About this task:
Range to reproduce from the entries below: the line with "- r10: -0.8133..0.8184", the line with "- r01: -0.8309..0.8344", and every line in between. Give them exactly and give nothing else.

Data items
-=-=-=-=-

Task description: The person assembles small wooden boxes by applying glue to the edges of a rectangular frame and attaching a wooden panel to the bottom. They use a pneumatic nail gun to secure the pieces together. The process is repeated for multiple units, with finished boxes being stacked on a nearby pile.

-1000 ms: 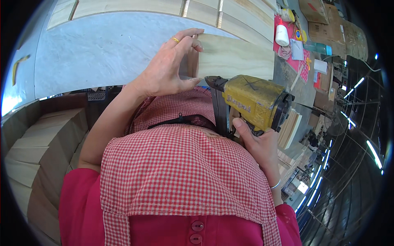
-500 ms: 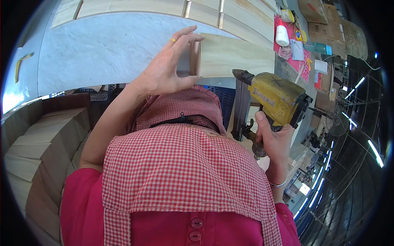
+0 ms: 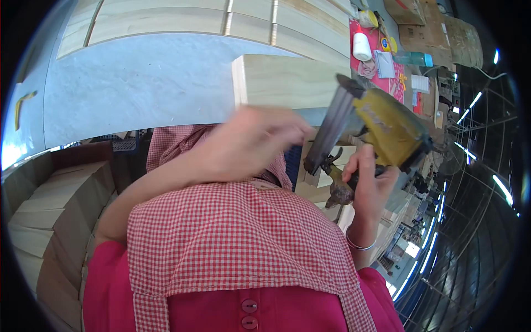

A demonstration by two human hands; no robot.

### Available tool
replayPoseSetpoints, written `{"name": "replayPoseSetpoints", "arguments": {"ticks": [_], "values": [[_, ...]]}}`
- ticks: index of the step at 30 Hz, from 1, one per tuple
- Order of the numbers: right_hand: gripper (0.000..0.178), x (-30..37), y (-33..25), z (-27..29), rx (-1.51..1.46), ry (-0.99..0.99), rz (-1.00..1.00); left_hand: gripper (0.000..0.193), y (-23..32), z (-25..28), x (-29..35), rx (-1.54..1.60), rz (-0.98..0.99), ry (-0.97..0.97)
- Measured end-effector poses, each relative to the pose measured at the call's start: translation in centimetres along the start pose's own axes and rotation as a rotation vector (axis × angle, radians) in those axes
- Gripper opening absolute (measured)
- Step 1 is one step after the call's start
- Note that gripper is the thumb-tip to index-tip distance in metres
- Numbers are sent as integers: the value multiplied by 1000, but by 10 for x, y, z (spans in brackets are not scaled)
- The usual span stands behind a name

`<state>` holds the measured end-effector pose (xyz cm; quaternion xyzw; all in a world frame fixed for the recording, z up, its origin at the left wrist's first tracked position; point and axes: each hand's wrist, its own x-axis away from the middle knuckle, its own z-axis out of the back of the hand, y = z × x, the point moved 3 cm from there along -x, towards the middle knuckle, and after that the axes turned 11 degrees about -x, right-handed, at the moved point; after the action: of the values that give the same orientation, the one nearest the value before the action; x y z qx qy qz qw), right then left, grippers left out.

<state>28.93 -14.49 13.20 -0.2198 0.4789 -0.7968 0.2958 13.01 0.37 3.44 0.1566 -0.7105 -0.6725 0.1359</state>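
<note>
A yellow nail gun (image 3: 390,127) with a dark nose and magazine is in my right hand (image 3: 371,185), closed around its handle; the tool tilts with its nose up toward the table. My left hand (image 3: 251,141) is smeared by motion in front of my apron. It stands apart from the nail gun, with its fingers toward the gun's magazine; whether it holds anything does not show. Just beyond it a pale wooden board (image 3: 293,82), with a paler upright end on its left, lies at the front of the table.
More pale boards (image 3: 160,25) lie in a row along the far side of the light blue-grey table (image 3: 138,83). To the right are a white bottle (image 3: 362,47), a teal bottle (image 3: 415,58) and cardboard boxes (image 3: 423,33). Wooden pieces (image 3: 50,207) are stacked at lower left.
My left hand has let go of the board's left end and moved down and right toward my body. The nail gun has swung, its nose lifting slightly, still in my right hand.
</note>
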Motion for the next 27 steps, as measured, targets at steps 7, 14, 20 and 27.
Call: {"name": "replayPoseSetpoints", "arguments": {"ticks": [7, 14, 20, 27], "values": [[27, 28, 23, 38, -187, 168, -10, 41, 18, -100, -49, -38, -3, -419], [25, 30, 49, 65, -325, 381, -40, 25, 18, -150, -63, -166, -88, -326], [35, 22, 89, 102, -345, 351, -83, 26, 13, -184, -79, -161, -67, -432], [35, -7, 107, 143, -552, 514, -83, 64, -13, -165, -110, -381, 215, -345]]}}
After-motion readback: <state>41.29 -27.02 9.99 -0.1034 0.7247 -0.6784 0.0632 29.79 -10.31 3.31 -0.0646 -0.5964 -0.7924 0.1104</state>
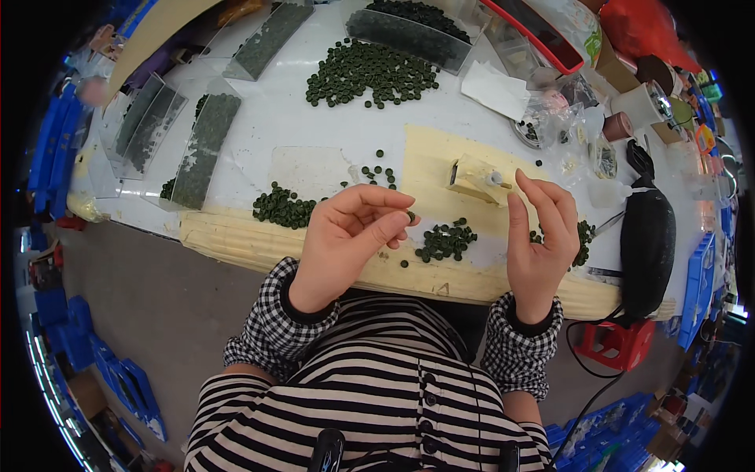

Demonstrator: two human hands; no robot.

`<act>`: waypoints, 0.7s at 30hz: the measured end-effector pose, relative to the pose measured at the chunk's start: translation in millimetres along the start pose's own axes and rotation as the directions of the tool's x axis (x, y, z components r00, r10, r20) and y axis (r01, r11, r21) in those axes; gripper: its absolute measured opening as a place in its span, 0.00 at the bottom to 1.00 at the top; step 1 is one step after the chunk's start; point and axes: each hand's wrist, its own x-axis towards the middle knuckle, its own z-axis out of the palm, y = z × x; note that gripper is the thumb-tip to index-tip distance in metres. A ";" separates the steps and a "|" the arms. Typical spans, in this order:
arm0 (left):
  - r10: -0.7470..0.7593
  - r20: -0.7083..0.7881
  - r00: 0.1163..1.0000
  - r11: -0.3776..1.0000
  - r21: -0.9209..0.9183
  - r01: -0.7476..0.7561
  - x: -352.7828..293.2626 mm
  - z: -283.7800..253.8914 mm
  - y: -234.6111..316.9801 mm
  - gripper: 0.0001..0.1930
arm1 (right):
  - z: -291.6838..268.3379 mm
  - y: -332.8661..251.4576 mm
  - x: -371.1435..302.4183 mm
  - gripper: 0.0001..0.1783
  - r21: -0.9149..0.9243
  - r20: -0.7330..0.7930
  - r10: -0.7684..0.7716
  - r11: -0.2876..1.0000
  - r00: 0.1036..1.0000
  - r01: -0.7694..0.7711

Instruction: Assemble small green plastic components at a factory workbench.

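My left hand [342, 240] is closed in a pinch above the table's near side, with a small dark green round piece [411, 216] between thumb and fingertips. My right hand [544, 236] is raised beside a small block wrapped in yellow tape [472, 179], its thumb and fingers apart with nothing visible between them. A greyish peg [495, 178] sits on that block. Between my hands lies a small heap of the same green pieces [445, 241]. Another heap [283, 208] is left of my left hand, and more pieces [583, 242] show past my right hand, which partly hides them.
A large pile of green pieces [370, 72] lies in front of a clear tray [409, 38] at the far side. Clear trays of pieces [206, 149] stand at left. A white tissue [495, 89], a red-framed device [543, 35] and a black padded object [646, 252] are at right.
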 end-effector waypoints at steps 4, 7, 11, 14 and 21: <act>-0.141 0.167 0.976 0.841 -0.499 0.207 6.9 -2.5 -8.4 0.12 | 5.7 3.3 3.0 0.13 0.012 0.010 -0.008 1.000 1.000 0.008; -0.197 0.197 0.960 0.772 -0.573 0.276 7.3 2.2 -8.0 0.12 | 7.1 5.8 2.7 0.13 0.008 0.010 -0.019 1.000 1.000 0.019; -0.224 0.215 0.950 0.745 -0.591 0.310 4.5 3.9 -12.7 0.14 | -1.3 -4.5 3.1 0.12 0.004 -0.112 -0.014 1.000 0.994 0.014; -0.197 0.291 0.936 0.704 -0.623 0.342 5.2 2.6 -15.7 0.15 | -10.3 -20.5 2.4 0.10 0.104 -0.198 0.000 0.994 0.980 0.021; -0.270 0.303 0.914 0.732 -0.552 0.399 2.0 15.1 -7.5 0.16 | -4.7 -35.5 -11.0 0.07 0.535 0.018 0.102 0.839 0.995 -0.095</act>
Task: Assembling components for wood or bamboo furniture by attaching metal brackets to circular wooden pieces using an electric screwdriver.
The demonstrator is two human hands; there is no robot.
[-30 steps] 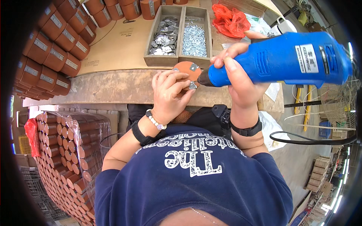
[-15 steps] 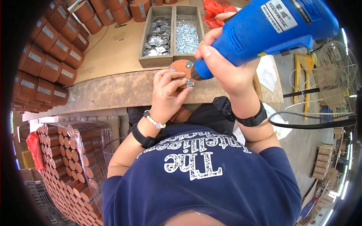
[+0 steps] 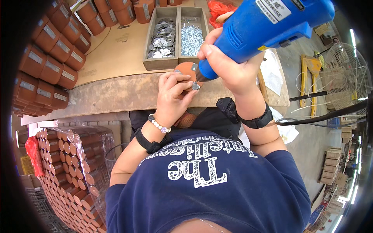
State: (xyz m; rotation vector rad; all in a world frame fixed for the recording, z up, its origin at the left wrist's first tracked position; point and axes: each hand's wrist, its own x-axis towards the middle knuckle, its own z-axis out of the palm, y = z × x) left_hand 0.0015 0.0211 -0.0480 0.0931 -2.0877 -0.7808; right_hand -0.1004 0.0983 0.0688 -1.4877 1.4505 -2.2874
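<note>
Fingers (image 3: 182, 78) of the left hand (image 3: 171, 93) are gripping a brown disc (image 3: 184, 69) near the tabletop's (image 3: 116, 95) front edge; the right hand (image 3: 237, 73) is clutching a blue power tool (image 3: 264, 29), whose dark tip (image 3: 200, 74) is apparently touching the disc.

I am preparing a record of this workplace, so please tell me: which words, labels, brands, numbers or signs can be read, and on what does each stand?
Wording is not copied here, only where it stands:
Navy shirt: large white lettering, clear but upside down.
Blue power tool: white label, its bold dark characters legible, its smaller print not.
Cardboard sheet: faint print, too small to read.
</note>
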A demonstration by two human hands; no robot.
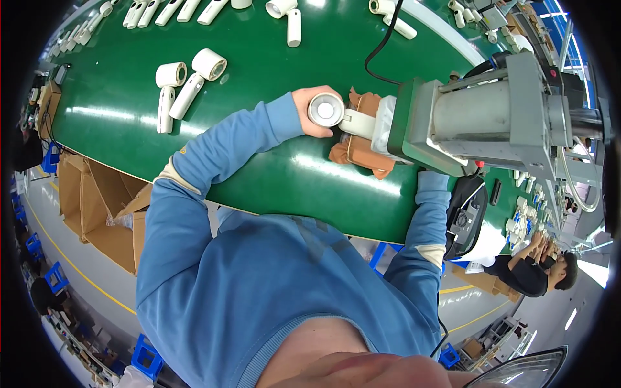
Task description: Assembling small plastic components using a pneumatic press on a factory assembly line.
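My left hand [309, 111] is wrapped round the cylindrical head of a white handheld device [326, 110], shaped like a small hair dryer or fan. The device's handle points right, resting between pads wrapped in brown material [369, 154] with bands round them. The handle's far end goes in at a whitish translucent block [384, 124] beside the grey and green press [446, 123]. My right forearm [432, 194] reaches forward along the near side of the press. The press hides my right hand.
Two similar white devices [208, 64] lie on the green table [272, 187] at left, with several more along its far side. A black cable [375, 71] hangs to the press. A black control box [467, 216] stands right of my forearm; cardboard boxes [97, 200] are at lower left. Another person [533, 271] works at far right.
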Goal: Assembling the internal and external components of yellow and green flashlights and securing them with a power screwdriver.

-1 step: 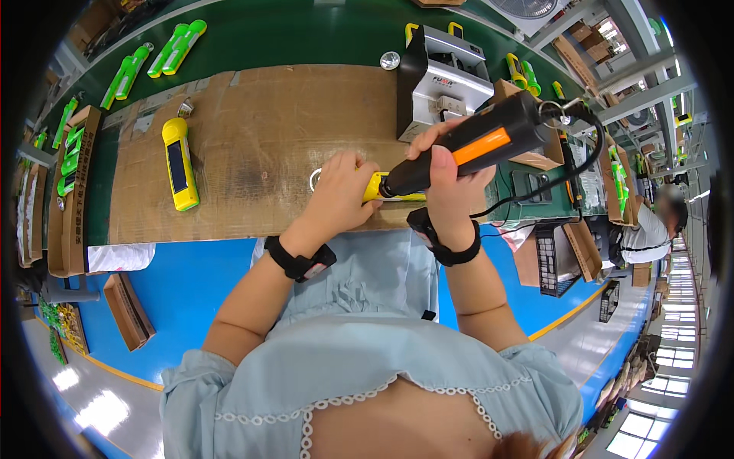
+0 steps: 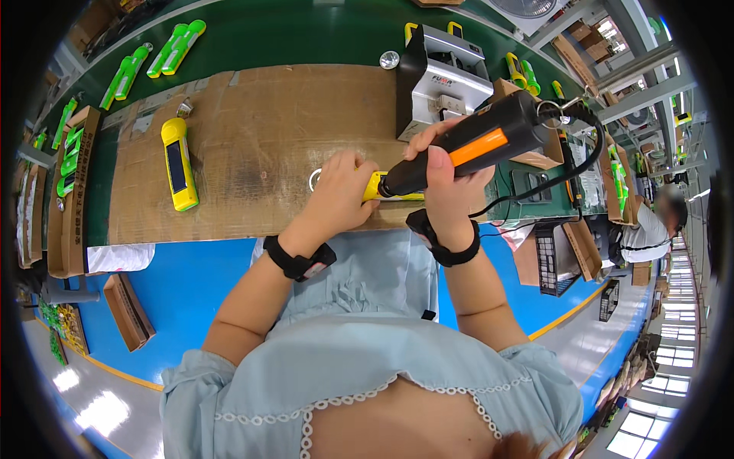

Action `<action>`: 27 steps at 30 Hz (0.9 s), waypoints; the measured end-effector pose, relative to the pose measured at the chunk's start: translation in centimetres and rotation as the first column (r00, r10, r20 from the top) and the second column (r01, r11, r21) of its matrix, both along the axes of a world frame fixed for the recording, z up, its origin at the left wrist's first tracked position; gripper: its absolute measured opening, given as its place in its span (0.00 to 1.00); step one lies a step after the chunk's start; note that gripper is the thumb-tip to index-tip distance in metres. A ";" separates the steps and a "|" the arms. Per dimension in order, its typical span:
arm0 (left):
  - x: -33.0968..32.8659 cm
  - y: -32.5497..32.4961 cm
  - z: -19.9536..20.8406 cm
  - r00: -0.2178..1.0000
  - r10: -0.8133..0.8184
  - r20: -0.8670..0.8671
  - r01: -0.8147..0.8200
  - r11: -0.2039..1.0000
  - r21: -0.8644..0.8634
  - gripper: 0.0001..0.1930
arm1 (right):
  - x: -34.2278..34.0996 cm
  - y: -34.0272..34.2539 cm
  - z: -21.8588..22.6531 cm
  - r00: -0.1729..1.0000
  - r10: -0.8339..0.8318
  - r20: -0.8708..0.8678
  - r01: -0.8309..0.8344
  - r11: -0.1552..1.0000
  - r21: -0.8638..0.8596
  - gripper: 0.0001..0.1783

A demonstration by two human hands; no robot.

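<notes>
In my right hand (image 2: pixel 451 187) is a black electric screwdriver (image 2: pixel 483 147) with an orange stripe, its cable looping off the back end. The tool slants down to the left, and its tip meets a yellow flashlight body (image 2: pixel 373 186) lying near the table's front edge. My left hand (image 2: pixel 335 193) grips that body by its left end and covers much of it. A white ring (image 2: pixel 314 180) peeks out beside my left hand. Farther left lies a yellow flashlight (image 2: pixel 179 167) with a dark panel, below a small silver reflector cup (image 2: pixel 185 108).
A cardboard sheet (image 2: pixel 260 115) covers the green table. At the back right stands a black and silver machine (image 2: pixel 443 80), with a round reflector (image 2: pixel 389 60) beside it. Green flashlights (image 2: pixel 177 50) lie back left; a carton (image 2: pixel 75 206) of them stands far left. Another person (image 2: pixel 650 233) is far right.
</notes>
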State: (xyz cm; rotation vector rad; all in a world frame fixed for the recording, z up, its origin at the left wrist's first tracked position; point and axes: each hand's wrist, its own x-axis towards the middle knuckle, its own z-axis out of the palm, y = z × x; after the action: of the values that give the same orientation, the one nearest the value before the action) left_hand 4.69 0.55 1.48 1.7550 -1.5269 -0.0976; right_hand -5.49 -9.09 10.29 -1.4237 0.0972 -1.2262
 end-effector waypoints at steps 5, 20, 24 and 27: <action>0.6 0.0 0.6 0.997 -0.071 0.002 0.071 0.995 0.067 0.23 | 0.4 -0.2 -0.5 1.000 -0.001 -0.027 -0.001 0.998 -0.070 0.21; 0.3 0.5 1.0 0.997 -0.082 0.005 0.080 0.989 0.128 0.23 | -2.4 -7.6 5.2 0.887 -0.397 0.236 0.425 0.902 -0.081 0.17; 0.1 0.7 1.2 0.998 -0.065 0.013 0.063 0.990 0.123 0.23 | -0.5 -11.8 4.2 0.890 -0.418 0.183 0.446 0.882 -0.153 0.22; 0.0 0.6 0.8 0.999 -0.049 0.022 0.046 0.993 0.112 0.24 | 0.4 -12.5 4.3 0.890 -0.444 0.107 0.456 0.874 -0.168 0.18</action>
State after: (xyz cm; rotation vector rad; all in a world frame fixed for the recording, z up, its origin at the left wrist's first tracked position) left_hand 4.69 1.14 2.30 1.8128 -1.6085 -0.1893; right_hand -5.12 -21.56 14.57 -1.5759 0.2878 -1.7030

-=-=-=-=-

Answer for the task:
  - r10: -0.8133..0.8184
  - r20: -0.8670..0.8671
  - r01: -0.8147..0.8200
  - r11: -0.2039..1.0000
  - r21: -0.8644..0.8634
  - gripper: 0.0001..0.1930
arm1 (right):
  - x: -34.2278..34.0996 cm
  - y: -34.0272..34.2539 cm
  - z: -21.8588..22.6531 cm
  - r00: -0.1729..1.0000
  - r10: -0.8339..0.8318
  - r20: -0.8708..0.8678
  - r01: -0.8309..0.8344

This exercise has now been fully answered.